Enabling merging a derived table or view through a optimizer hint (WL#9307) — This work by Guilhem Bichot allows users to control whether a derived table or view will be merged or materialized using the “merge” and “no_merge” hints.
I suppose that this is the cause of the behavior I am observing in newer versions of MySQL.

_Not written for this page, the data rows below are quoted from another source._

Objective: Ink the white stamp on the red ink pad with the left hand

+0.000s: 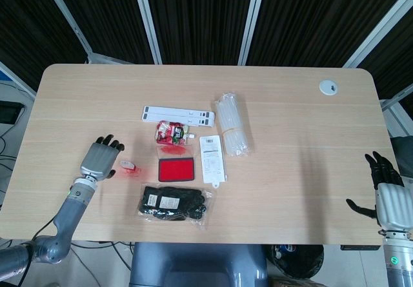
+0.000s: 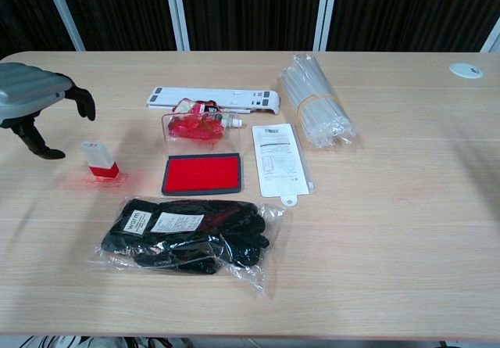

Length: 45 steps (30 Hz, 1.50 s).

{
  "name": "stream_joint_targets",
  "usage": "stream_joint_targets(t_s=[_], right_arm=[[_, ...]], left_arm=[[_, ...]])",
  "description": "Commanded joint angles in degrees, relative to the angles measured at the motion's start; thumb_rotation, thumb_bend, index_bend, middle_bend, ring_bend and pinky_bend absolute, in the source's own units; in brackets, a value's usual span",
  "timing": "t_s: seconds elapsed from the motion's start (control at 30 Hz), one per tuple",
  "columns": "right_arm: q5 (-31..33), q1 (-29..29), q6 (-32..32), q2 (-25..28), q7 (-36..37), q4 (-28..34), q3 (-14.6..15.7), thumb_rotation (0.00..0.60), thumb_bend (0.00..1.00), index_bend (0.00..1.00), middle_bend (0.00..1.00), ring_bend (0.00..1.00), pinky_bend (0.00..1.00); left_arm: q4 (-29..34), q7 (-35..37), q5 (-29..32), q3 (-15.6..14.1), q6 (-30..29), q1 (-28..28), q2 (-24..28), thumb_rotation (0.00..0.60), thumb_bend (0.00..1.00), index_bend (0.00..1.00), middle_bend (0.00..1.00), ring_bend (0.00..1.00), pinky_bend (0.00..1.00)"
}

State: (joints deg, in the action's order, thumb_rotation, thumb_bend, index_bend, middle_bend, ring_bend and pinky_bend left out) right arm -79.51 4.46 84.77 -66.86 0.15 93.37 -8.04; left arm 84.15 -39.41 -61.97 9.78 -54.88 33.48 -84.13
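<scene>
The white stamp (image 1: 129, 167) (image 2: 98, 160) has a red base and stands upright on the table, left of the red ink pad (image 1: 177, 169) (image 2: 202, 174). My left hand (image 1: 101, 158) (image 2: 35, 98) hovers just left of the stamp, fingers apart and holding nothing, a small gap away from it. The ink pad lies open in its dark frame. My right hand (image 1: 389, 195) rests at the table's right edge, fingers spread and empty; the chest view does not show it.
A bag of black gloves (image 1: 174, 202) (image 2: 187, 233) lies in front of the pad. Behind the pad are a red packet (image 1: 171, 133), a white strip (image 1: 179, 114), a white card (image 1: 212, 158) and a bundle of clear tubes (image 1: 232, 123). A round grommet (image 1: 328, 87) sits far right.
</scene>
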Motion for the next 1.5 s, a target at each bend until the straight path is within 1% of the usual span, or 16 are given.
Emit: stream_joint_targets(t_s=[0.03, 0.4, 0.63, 1.23, 1.5], right_arm=[[0.1, 0.0, 0.0, 0.0, 0.1, 0.0, -0.1, 0.6, 0.06, 0.0, 0.0, 0.0, 0.17], [0.1, 0.1, 0.2, -0.2, 0.4, 0.0, -0.3, 0.6, 0.07, 0.0, 0.0, 0.0, 0.17], [0.0, 0.1, 0.3, -0.2, 0.3, 0.2, -0.2, 0.6, 0.08, 0.0, 0.0, 0.0, 0.17], [0.0, 0.0, 0.6, -0.2, 0.6, 0.4, -0.3, 0.6, 0.09, 0.0, 0.0, 0.0, 0.17], [0.0, 0.0, 0.6, -0.3, 0.6, 0.3, -0.3, 0.6, 0.09, 0.0, 0.0, 0.0, 0.17]], left_arm=[[-1.3, -0.3, 0.5, -0.2, 0.7, 1.1, -1.3, 0.6, 0.19, 0.37, 0.33, 0.15, 0.25], [-5.4, -0.9, 1.7, -1.5, 1.8, 3.2, -4.8, 0.6, 0.19, 0.43, 0.4, 0.18, 0.27], [-7.3, 0.2, 1.7, -2.3, 1.8, 3.8, -6.2, 0.6, 0.23, 0.45, 0.42, 0.19, 0.27], [-9.6, 1.6, 1.4, -3.7, 1.8, 4.6, -7.5, 0.6, 0.31, 0.49, 0.46, 0.21, 0.28], [-10.1, 1.9, 1.2, -4.3, 1.5, 4.7, -7.8, 0.6, 0.35, 0.51, 0.48, 0.24, 0.3]])
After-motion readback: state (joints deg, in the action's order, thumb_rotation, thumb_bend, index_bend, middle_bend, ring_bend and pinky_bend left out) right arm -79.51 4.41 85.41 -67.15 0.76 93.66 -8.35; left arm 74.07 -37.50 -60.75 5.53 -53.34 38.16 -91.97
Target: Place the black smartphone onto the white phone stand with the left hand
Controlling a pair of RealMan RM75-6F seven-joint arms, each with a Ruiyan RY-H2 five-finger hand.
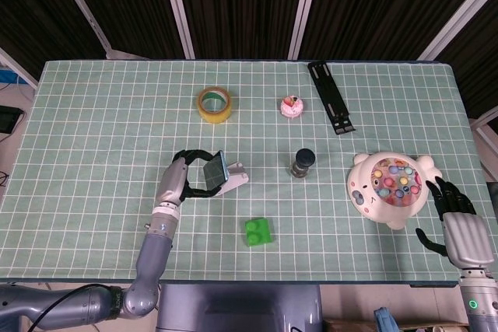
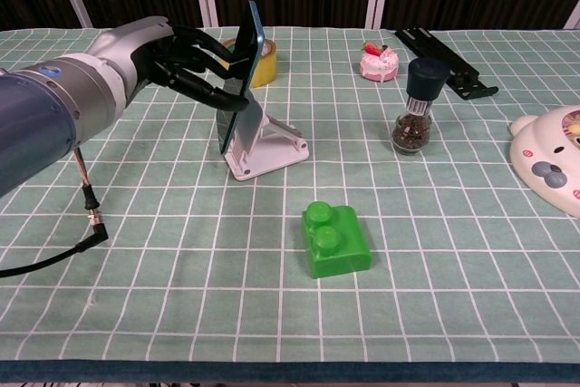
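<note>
**Phone held upright against the stand, lower edge not yet seen to be seated**

The flat black smartphone with a blue rim (image 2: 239, 79) is held on edge by the left hand (image 2: 172, 61), left of centre in the chest view. It is gripped from its left side by the dark fingers (image 2: 207, 68), which are wrapped across its back and edge. Its long axis is set nearly vertical, tipped only slightly toward the upper right, and its lower end is brought down to the white folding plastic phone stand (image 2: 265, 144) on the green gridded worktop (image 2: 435, 251).

In the head view the same phone (image 1: 213, 170) appears just left of centre, with the stand (image 1: 232, 179) touching it on the right and the left hand (image 1: 177, 183) on the left. The stand's sloped back plate therefore lies on the far side of the phone from the fingers. The phone appears to stand steeper than that plate. Whether its lower edge is already lodged behind the stand's front lip cannot be told from either view.

The placement is judged to turn on tipping the phone's top rightward, away from the fingers, until its back is laid on the plate.

The right hand (image 1: 461, 231) is seen at the lower right corner of the head view, well apart from the stand, with its fingers spread and nothing held.
</note>
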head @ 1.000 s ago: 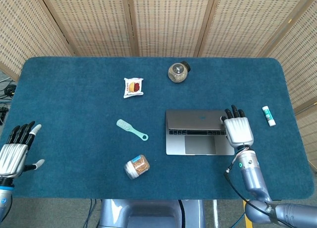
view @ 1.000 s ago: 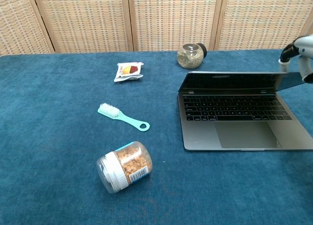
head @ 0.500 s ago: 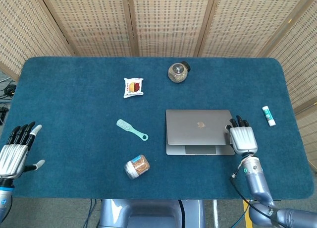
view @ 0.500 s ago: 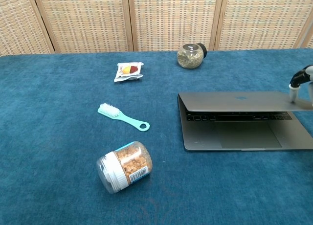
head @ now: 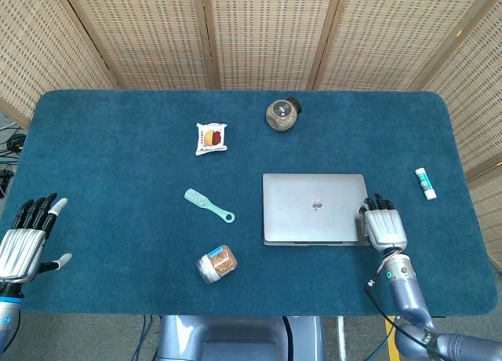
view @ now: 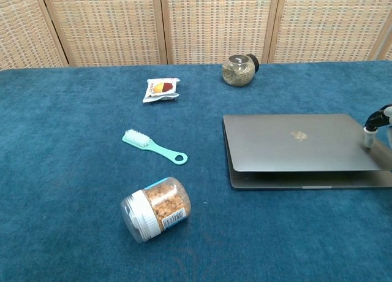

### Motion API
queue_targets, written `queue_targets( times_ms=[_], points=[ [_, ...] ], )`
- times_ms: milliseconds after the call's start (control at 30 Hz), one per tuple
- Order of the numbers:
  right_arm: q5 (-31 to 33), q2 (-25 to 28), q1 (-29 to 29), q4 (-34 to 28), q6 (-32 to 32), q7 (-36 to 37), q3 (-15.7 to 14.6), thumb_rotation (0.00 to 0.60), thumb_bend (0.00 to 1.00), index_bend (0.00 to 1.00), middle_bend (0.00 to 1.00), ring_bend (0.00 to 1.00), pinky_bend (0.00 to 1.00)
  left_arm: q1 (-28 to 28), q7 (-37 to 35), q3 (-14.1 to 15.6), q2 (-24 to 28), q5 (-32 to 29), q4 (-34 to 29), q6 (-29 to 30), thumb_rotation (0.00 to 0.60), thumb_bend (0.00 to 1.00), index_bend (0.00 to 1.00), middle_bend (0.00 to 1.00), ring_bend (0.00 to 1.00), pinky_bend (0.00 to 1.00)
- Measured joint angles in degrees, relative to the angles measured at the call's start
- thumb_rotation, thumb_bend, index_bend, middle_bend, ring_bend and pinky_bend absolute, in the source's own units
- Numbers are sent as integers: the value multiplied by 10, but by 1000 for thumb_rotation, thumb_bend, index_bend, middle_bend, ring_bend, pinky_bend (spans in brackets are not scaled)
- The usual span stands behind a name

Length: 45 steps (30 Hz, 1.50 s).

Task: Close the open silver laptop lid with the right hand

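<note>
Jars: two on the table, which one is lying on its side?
The white-lidded jar of orange-brown contents at the near edge, in front of the teal brush, lies tipped over. The round glass jar at the far edge stands upright.

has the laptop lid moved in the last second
Yes. The laptop lid has swung down toward the table's near edge; it now covers the keyboard, almost shut, with the right hand at its right edge.
</note>
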Motion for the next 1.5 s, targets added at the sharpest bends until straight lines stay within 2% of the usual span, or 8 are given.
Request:
queue_targets(
  times_ms=[467, 700, 800, 933, 1067, 1167, 1300, 1500],
  points=[
    [-13, -31, -11, 41, -28, 15, 1, 600, 1000, 389, 186, 67, 154, 2, -4, -1, 2, 2, -1, 5, 600, 19, 0, 0, 0, 0],
    [-54, -19, -16, 36, 12, 8, 9, 600, 987, 388, 140, 49, 154, 2, -6, -2, 2, 0, 1, 5, 600, 18, 0, 0, 0, 0],
    [-89, -5, -21, 25, 49, 2, 12, 600, 848, 329, 95, 17, 154, 3, -6, -3, 2, -2, 1, 5, 600, 18, 0, 0, 0, 0],
    [-147, 13, -35, 11, 106, 2, 12, 600, 664, 116, 4, 0, 135, 4, -4, -4, 1, -4, 1, 7, 600, 19, 0, 0, 0, 0],
    [-202, 30, -60, 2, 157, 19, 8, 600, 451, 7, 0, 0, 62, 6, 0, -4, -1, -3, 1, 13, 600, 18, 0, 0, 0, 0],
    [-232, 35, -83, 6, 184, 41, -1, 600, 272, 0, 0, 0, 10, 9, 4, -5, -5, -3, 2, 17, 600, 18, 0, 0, 0, 0],
    [-254, 32, -107, 29, 202, 77, -9, 600, 111, 0, 0, 0, 0, 11, 9, -6, -10, -6, 4, 20, 600, 16, 0, 0, 0, 0],
    [-276, 24, -138, 67, 219, 146, -19, 600, 1, 0, 0, 0, 0, 17, 7, -10, -21, -13, 10, 30, 600, 11, 0, 0, 0, 0]
  ],
)
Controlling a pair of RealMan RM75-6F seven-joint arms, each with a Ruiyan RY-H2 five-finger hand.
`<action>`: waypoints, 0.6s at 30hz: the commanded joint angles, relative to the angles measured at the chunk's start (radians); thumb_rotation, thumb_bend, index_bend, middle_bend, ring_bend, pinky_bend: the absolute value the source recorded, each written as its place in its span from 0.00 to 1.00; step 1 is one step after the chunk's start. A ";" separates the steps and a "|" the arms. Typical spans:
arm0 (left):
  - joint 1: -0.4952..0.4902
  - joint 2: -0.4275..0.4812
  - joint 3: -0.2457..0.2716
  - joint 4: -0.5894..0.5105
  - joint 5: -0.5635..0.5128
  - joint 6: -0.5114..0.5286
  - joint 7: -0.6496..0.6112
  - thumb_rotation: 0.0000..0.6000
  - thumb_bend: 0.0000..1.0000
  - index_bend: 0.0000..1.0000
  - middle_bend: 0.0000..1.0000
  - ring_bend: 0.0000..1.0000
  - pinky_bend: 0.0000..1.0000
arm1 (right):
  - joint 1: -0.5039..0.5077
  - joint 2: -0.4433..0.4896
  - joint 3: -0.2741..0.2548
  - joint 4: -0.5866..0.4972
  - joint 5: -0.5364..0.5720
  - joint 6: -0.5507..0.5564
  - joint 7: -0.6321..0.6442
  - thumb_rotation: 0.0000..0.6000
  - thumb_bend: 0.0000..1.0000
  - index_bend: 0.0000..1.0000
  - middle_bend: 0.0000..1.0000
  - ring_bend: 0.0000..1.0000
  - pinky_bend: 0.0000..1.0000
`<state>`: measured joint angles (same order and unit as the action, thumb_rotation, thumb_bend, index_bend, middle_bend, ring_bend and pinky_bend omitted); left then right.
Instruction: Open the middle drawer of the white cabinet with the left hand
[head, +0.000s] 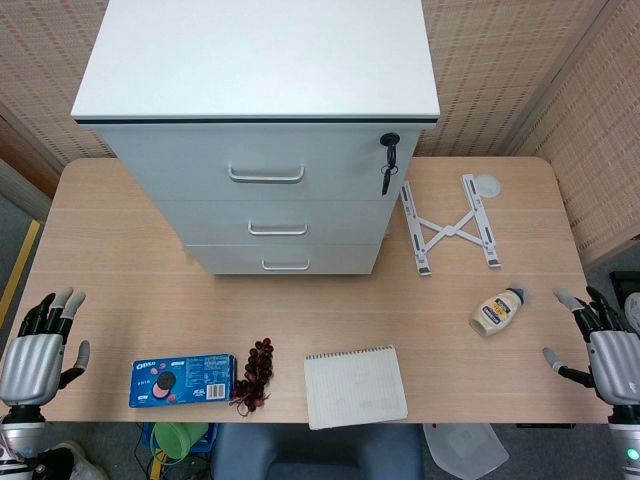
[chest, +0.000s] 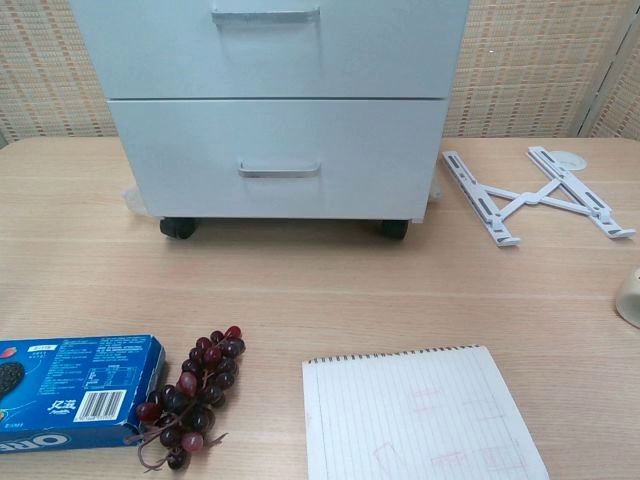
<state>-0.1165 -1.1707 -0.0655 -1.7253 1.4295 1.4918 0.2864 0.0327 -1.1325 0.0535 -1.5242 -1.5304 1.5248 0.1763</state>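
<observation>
The left hand rests at the tabletop edge, fingers apart, empty, well apart from the closed middle drawer of the white cabinet.

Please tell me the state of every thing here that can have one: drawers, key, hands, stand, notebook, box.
top drawer: closed
middle drawer: closed
bottom drawer: closed
key: in the lock, hanging
left hand: open, empty
right hand: open, empty
folding stand: unfolded, flat
notebook: closed
Oreo box: lying flat
</observation>
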 joint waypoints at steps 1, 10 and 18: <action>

The mentioned hint can be used with MySQL 8.0 to force RAND() be called only once:
SELECT /* NO_MERGE(q) */
q.i,
q.r,
q.r
FROM (
SELECT
id AS i,
(FLOOR(RAND(100) * 4)) AS r
FROM t
) AS q;
+---+-----+-----+
| i | r | r |
+---+-----+-----+
| 1 | 0 | 0 |
| 2 | 2 | 2 |
| 3 | 3 | 3 |
| 4 | 2 | 2 |
| 5 | 1 | 1 |
+---+-----+-----+
This however is not available in 5.7. To achieve the desired behavior with 5.7, add LIMIT <a very high number>
to the derived table definition (I'm using signed LONG_MAX below). Thanks to Roy Lyseng for this workaround.
SELECT
q.i,
q.r,
q.r
FROM (
SELECT
id AS i,
(FLOOR(RAND(100) * 4)) AS r
FROM t LIMIT 9223372036854775807
) AS q;
+---+-----+-----+
| i | r | r |
+---+-----+-----+
| 1 | 0 | 0 |
| 2 | 2 | 2 |
| 3 | 3 | 3 |
| 4 | 2 | 2 |
| 5 | 1 | 1 |
+---+-----+-----+
As philipxy mentioned in the comment, the result of a query expression must be strictly defined regardless of any optimizations being applied. Which means it is an optimizer bug in MySQL 5.7/8.0.